Open ScottTodd opened 1 year ago
This may be the pass @antiagainst enabled on all but apple the other day? (may need to add a && !webgpu
)
Ha, okay, this is hitting the same aliased resources issue that we have been fighting when targeting Apple platforms via MoltenVK.
SPIR-V spec allows multiple resources bound to the same (set, binding) slot; real GPU drivers are all fine with that AFAICT. However SPIRV-Cross does not support aliased resources too. So I wrote a UnifyAliasedResourcePass
(code and test) to try to do various type casting and re-indexing to eliminate those aliased resources. However as recently I found there is a correctness issue with that pass so I limited it to only Apple platforms for now.
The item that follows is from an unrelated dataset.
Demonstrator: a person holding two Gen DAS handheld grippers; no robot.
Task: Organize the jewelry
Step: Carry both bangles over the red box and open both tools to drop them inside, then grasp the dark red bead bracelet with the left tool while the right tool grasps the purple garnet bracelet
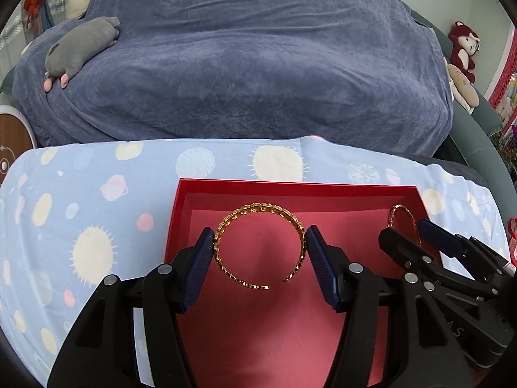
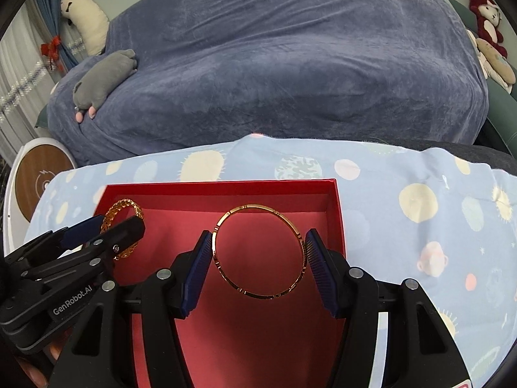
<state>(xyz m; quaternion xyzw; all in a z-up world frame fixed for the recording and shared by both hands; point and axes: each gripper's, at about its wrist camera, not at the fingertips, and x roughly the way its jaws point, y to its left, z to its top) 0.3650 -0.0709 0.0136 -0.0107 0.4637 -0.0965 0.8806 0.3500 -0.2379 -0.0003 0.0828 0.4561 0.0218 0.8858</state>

I will spend some time later to figure that out and fix it so we can reuse here.
Better, it would be nice if Tint can support such cases. @dneto0 as FYI.
WGSL does not allow aliasing (group,binding). https://gpuweb.github.io/gpuweb/wgsl/#resource-interface
It does allow the same subresource (buffer or texture layer) to be bound to different (group,binding) points. But it's a "dynamic error" if at least one of them is writable. There's no way to synchronize those within the same shader, not even in Vulkan. (You would need a "domain" operation but that only occurs with API-side actions, and there is no way to invoke one inside the shader).
Confirmed, this fixes compiling mobilebertsquad.tflite.mlir
🎉
(there is still an issue with push constant emulation and Uniform storage, but this aliasing issue is fixed)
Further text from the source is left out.